- What is being asked:
Set down, character for character, everything in the records below from the line holding "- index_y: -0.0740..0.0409" down to the line holding "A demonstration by", and no other line.

- Data to examine:
○ ○ ○ ○ ○
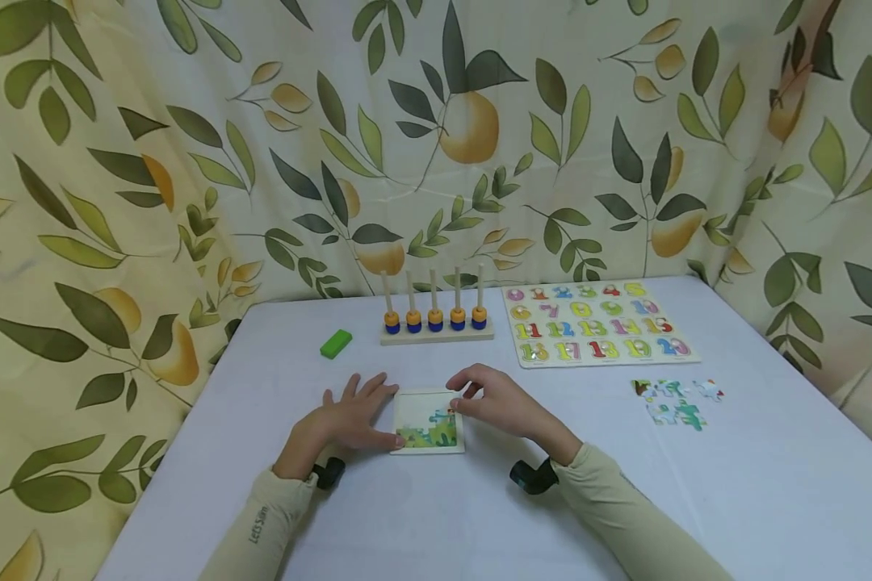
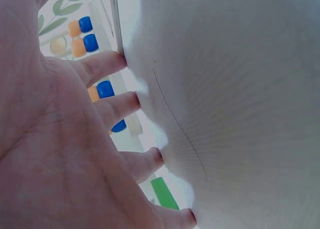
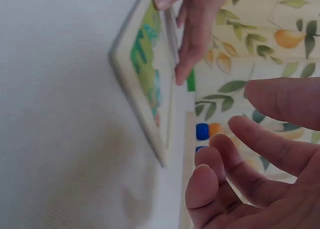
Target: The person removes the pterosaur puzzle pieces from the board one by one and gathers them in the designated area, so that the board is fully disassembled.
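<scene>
A small framed jigsaw puzzle [image 1: 427, 437] lies on the table between the hands, with green and blue pieces filling its lower part and right side. My left hand [image 1: 352, 420] is spread along its left side, the thumb touching the lower left corner. In the left wrist view the left fingers [image 2: 120, 109] are straight, their tips on the white tabletop. My right hand [image 1: 505, 407] hovers at the puzzle's right edge, fingers bent loosely. The right wrist view shows a gap between the right thumb and fingers [image 3: 260, 179], with no piece visible in it.
Loose jigsaw pieces [image 1: 676, 403] lie to the right. A number board [image 1: 596, 324] is behind them. At the back stands a peg rack [image 1: 436, 335] with orange and blue beads, and a green block [image 1: 336, 344] lies left of it. A patterned curtain [image 1: 436, 202] hangs behind.
</scene>
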`<state>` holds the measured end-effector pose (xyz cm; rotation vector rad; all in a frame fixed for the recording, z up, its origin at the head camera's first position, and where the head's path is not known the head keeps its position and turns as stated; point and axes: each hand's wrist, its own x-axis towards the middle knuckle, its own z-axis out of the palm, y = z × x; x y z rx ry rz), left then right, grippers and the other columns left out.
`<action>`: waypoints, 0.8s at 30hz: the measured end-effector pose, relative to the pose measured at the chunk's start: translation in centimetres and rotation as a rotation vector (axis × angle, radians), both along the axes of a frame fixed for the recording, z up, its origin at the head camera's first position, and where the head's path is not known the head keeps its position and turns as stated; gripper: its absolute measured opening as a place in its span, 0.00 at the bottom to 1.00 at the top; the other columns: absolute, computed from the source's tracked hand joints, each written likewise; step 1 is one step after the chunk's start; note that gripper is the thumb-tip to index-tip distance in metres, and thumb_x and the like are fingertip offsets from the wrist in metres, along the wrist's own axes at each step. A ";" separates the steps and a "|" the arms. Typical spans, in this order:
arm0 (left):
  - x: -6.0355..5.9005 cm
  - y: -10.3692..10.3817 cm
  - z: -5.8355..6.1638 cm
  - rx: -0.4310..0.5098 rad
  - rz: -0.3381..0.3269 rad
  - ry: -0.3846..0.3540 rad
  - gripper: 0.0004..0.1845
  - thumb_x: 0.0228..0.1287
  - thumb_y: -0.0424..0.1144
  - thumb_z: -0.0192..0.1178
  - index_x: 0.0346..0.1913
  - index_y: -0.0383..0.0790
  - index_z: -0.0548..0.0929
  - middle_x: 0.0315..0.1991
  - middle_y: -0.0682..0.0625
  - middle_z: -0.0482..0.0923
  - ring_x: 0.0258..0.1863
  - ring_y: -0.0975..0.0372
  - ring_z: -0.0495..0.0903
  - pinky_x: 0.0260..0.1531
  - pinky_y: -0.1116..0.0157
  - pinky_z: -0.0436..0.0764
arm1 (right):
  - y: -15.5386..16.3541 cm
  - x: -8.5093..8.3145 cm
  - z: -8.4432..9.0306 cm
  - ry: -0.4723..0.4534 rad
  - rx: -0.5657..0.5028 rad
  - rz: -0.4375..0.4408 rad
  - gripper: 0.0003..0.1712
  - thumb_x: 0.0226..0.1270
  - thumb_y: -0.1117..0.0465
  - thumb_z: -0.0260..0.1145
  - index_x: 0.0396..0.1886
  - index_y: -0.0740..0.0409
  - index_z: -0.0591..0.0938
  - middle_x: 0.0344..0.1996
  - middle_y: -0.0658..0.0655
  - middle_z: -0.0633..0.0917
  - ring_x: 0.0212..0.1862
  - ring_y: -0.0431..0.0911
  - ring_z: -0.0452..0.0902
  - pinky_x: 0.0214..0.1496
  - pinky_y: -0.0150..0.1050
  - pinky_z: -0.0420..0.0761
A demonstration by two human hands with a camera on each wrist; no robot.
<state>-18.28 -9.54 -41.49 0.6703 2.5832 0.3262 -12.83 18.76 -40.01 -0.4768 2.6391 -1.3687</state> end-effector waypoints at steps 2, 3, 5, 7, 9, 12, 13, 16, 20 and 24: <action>-0.2 -0.1 -0.1 0.011 -0.011 -0.006 0.54 0.66 0.68 0.68 0.86 0.47 0.58 0.88 0.44 0.43 0.84 0.35 0.36 0.70 0.22 0.39 | -0.2 -0.2 -0.4 -0.014 0.014 0.010 0.16 0.74 0.63 0.72 0.56 0.67 0.86 0.50 0.59 0.85 0.48 0.49 0.79 0.48 0.43 0.81; -0.4 -0.2 -0.3 0.020 -0.016 -0.008 0.55 0.66 0.69 0.67 0.86 0.47 0.58 0.88 0.44 0.42 0.84 0.35 0.35 0.70 0.22 0.38 | -0.3 -0.2 -0.6 -0.021 0.024 0.015 0.16 0.73 0.63 0.72 0.56 0.67 0.87 0.48 0.57 0.85 0.47 0.48 0.79 0.47 0.43 0.81; -0.7 -0.4 -0.9 0.034 -0.026 -0.008 0.56 0.65 0.71 0.66 0.87 0.48 0.57 0.88 0.45 0.41 0.84 0.35 0.34 0.69 0.21 0.37 | -0.5 -0.3 -0.9 -0.038 0.052 0.019 0.15 0.73 0.64 0.72 0.54 0.66 0.87 0.45 0.54 0.85 0.44 0.47 0.78 0.46 0.42 0.80; -1.0 -0.6 -1.6 0.039 -0.028 -0.006 0.57 0.64 0.74 0.65 0.87 0.50 0.56 0.88 0.46 0.40 0.84 0.35 0.32 0.69 0.21 0.36 | -0.8 -0.4 -1.3 -0.044 0.083 0.029 0.14 0.72 0.65 0.73 0.53 0.67 0.88 0.43 0.53 0.83 0.43 0.46 0.77 0.45 0.42 0.80; -1.2 -0.7 -2.0 0.043 -0.025 -0.002 0.57 0.62 0.75 0.65 0.87 0.51 0.57 0.88 0.47 0.40 0.84 0.35 0.32 0.68 0.20 0.36 | -1.1 -0.3 -1.7 -0.040 0.112 0.037 0.14 0.70 0.66 0.74 0.52 0.67 0.88 0.41 0.53 0.82 0.42 0.46 0.75 0.46 0.41 0.79; -1.0 -0.7 -1.9 0.044 -0.013 -0.009 0.57 0.62 0.75 0.65 0.87 0.52 0.57 0.88 0.48 0.41 0.84 0.36 0.32 0.68 0.20 0.36 | -1.5 -0.2 -2.0 -0.041 0.139 0.031 0.16 0.67 0.66 0.75 0.52 0.68 0.86 0.42 0.56 0.78 0.42 0.47 0.73 0.45 0.42 0.77; -0.8 -0.7 -1.6 0.045 -0.011 -0.012 0.57 0.62 0.75 0.66 0.87 0.51 0.58 0.88 0.47 0.41 0.84 0.35 0.33 0.68 0.20 0.36 | -1.6 -0.2 -2.0 -0.041 0.147 0.027 0.16 0.67 0.67 0.75 0.52 0.68 0.86 0.43 0.57 0.76 0.42 0.48 0.72 0.45 0.42 0.76; -0.3 -0.5 -0.5 0.045 -0.010 -0.022 0.56 0.64 0.71 0.67 0.86 0.48 0.58 0.88 0.45 0.42 0.84 0.35 0.33 0.69 0.21 0.36 | -1.9 -0.1 -2.1 -0.039 0.173 0.012 0.15 0.66 0.67 0.75 0.50 0.67 0.84 0.44 0.58 0.72 0.43 0.48 0.70 0.46 0.43 0.75; 0.2 -0.2 0.5 0.036 -0.008 -0.022 0.54 0.66 0.67 0.69 0.86 0.46 0.59 0.88 0.44 0.43 0.84 0.35 0.35 0.70 0.22 0.38 | -2.0 0.1 -2.0 -0.017 0.210 0.029 0.13 0.66 0.69 0.76 0.47 0.64 0.82 0.45 0.58 0.71 0.44 0.49 0.70 0.48 0.44 0.76; 0.3 -0.1 0.6 0.018 -0.003 -0.017 0.53 0.67 0.66 0.69 0.86 0.47 0.59 0.88 0.44 0.43 0.84 0.36 0.36 0.70 0.22 0.39 | -2.1 0.1 -1.9 -0.003 0.206 0.054 0.15 0.66 0.70 0.75 0.46 0.62 0.78 0.44 0.57 0.71 0.45 0.49 0.69 0.48 0.45 0.76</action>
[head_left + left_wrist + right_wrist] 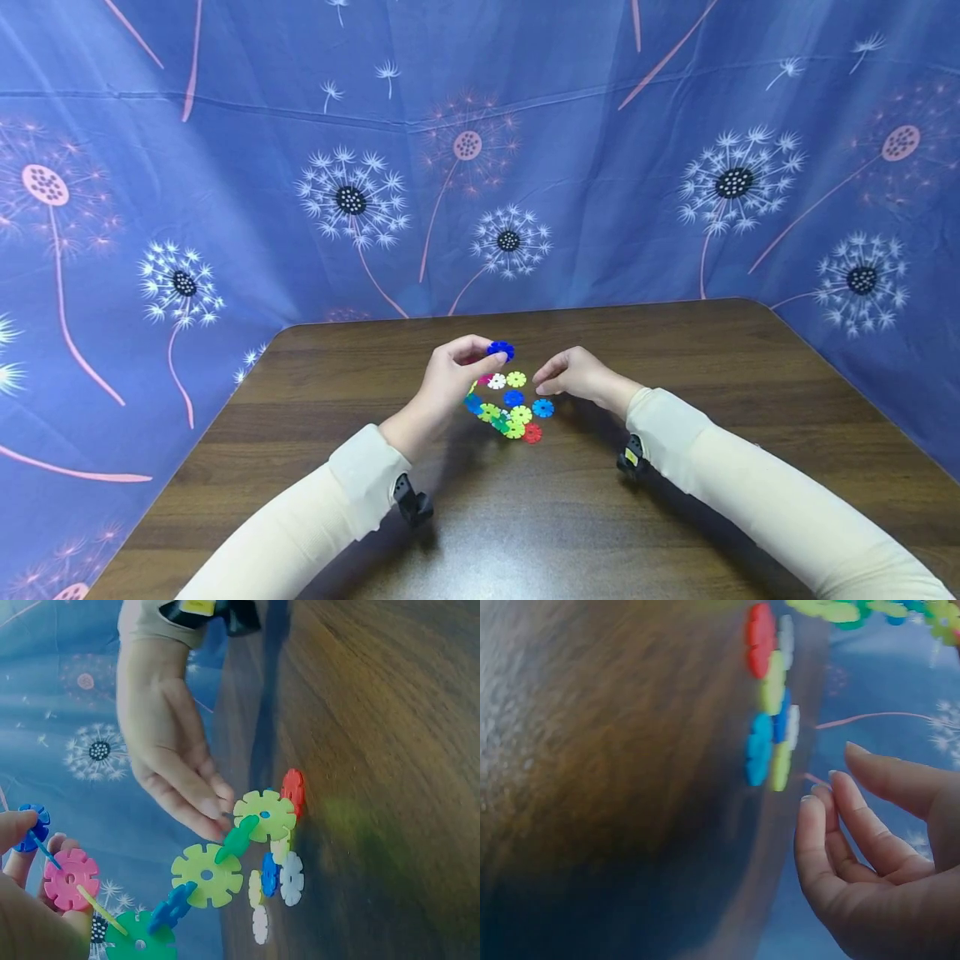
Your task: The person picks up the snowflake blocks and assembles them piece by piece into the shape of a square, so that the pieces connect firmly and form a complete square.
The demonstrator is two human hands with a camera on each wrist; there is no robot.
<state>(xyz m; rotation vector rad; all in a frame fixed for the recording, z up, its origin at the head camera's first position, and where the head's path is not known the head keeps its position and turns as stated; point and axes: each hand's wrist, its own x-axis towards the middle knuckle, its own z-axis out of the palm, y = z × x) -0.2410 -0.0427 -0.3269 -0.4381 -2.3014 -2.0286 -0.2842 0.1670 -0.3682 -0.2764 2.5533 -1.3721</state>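
Note:
My left hand [448, 373] pinches a dark blue notched plastic disc [501, 350] between thumb and fingers. From that disc runs a chain of interlocked discs. In the left wrist view it includes a pink disc [71, 879], a green disc [141, 941] and a yellow-green disc [207, 875], and it hangs above the table. My right hand [592, 379] hovers to the right of the loose discs, its fingers loosely bent. Nothing shows between its thumb and fingertips in the right wrist view.
Loose discs lie on the brown wooden table [562, 533]: a red one [532, 433], a light blue one [543, 408], a white one [497, 381], a yellow one [516, 379] and a blue one [513, 398]. Behind the table hangs a blue dandelion-print cloth [600, 208].

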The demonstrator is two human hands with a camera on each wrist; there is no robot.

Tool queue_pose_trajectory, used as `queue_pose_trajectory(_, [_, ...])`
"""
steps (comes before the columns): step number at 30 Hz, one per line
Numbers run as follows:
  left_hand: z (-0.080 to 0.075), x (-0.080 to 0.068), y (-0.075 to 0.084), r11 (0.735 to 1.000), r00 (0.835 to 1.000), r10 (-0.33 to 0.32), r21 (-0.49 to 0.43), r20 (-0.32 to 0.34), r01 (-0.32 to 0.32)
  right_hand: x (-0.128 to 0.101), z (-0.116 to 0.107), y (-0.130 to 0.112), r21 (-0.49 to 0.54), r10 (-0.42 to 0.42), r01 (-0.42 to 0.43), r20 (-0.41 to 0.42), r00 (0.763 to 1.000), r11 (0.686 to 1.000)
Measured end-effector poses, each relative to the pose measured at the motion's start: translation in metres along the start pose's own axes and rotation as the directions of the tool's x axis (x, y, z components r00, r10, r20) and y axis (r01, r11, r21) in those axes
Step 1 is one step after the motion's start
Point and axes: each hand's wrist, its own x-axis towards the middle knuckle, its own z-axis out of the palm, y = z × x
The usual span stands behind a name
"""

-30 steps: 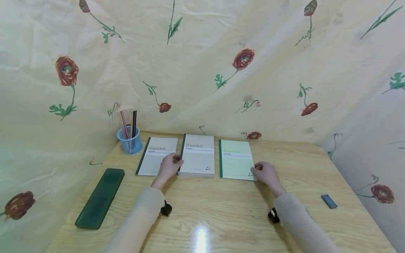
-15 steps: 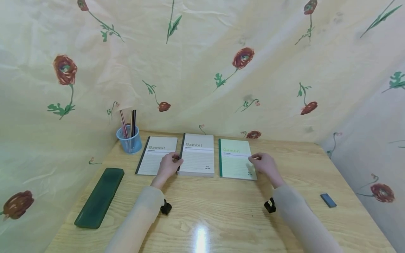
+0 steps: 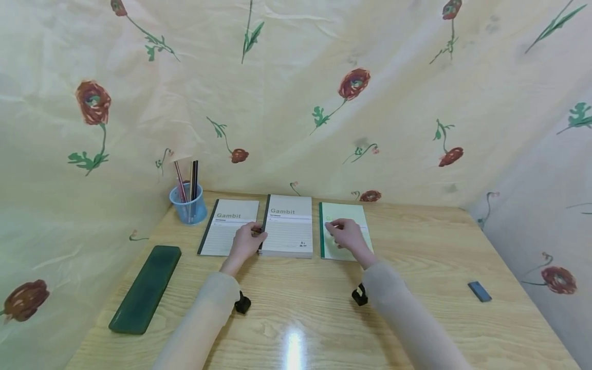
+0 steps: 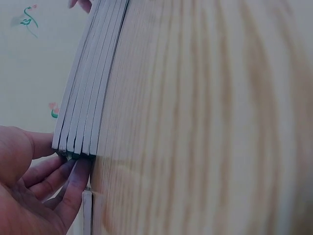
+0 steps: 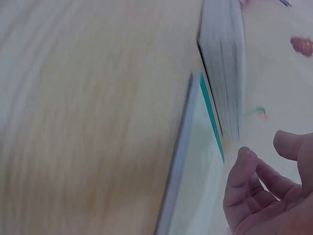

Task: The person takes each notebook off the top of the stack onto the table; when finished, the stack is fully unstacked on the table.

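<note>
Two pale sleeves nearest you, left sleeve (image 3: 199,313) and right sleeve (image 3: 402,318), cross the front of the wood-grain bench (image 3: 305,298) and hide parts of it. A black wrist device (image 3: 242,303) sits by your left cuff, a second black device (image 3: 359,295) by your right. Off to your left, a long dark green case (image 3: 145,289) lies slanted, apart from your arm. Off to your right, a small blue block (image 3: 479,291), flat, well apart from your sleeve.

Your left hand (image 3: 246,240) grips the dark-spined left edge of the notebook stack (image 3: 289,226), thumb on the upper side, fingers at the spine; left wrist view shows the piled layers. That hand also covers the lower right part of a dark-spined notebook (image 3: 222,236), just left of the stack, so it's partly blocked. Your right hand (image 3: 349,236) is released, fingers loosely bent, thumb apart, over the green-spined notebook (image 3: 329,246) just right of the stack. It hides the middle of that cover; can't tell if fingers touch it.

Farther back: blue cup (image 3: 188,215) holding pencils (image 3: 194,180), near the left notebook's upper corner. Behind everything, a cloth (image 3: 277,103) printed with red flowers.
</note>
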Motion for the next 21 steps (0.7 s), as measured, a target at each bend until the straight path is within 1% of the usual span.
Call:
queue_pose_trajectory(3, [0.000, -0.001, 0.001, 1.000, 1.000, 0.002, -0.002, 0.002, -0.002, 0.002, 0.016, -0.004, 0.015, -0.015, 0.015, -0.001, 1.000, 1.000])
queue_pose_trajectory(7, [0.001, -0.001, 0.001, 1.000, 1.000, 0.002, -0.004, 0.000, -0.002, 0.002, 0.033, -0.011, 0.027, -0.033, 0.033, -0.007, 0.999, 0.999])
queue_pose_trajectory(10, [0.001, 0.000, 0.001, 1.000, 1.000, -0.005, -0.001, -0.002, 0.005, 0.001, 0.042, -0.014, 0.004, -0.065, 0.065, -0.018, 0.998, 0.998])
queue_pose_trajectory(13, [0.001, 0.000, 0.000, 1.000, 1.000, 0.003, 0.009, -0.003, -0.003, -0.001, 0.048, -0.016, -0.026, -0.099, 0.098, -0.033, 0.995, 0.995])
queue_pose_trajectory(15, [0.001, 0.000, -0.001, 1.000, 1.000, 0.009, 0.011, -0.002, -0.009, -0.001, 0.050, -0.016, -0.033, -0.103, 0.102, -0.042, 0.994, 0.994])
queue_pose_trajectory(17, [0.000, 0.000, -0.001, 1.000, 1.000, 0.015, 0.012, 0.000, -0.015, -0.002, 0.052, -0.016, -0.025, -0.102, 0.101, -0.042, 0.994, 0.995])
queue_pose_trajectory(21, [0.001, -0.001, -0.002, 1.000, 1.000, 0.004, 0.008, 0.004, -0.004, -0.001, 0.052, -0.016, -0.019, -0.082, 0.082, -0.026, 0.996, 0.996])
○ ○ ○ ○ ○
- Answer to the problem:
  - index_y: -0.0740..0.0409
  - index_z: -0.0591..0.0938
  - middle_x: 0.0344..0.1996
  - middle_y: -0.0658..0.0655
  - middle_z: -0.0633..0.0917
  - ring_x: 0.0212..0.1862
  - ring_y: -0.0431..0.0911
  - ring_z: -0.0452..0.0902
  - pinky_x: 0.0214..0.1496
  - pinky_y: -0.0150..0.1050
  - pinky_z: -0.0420..0.0761
A demonstration by two human hands with a camera on each wrist; no robot.

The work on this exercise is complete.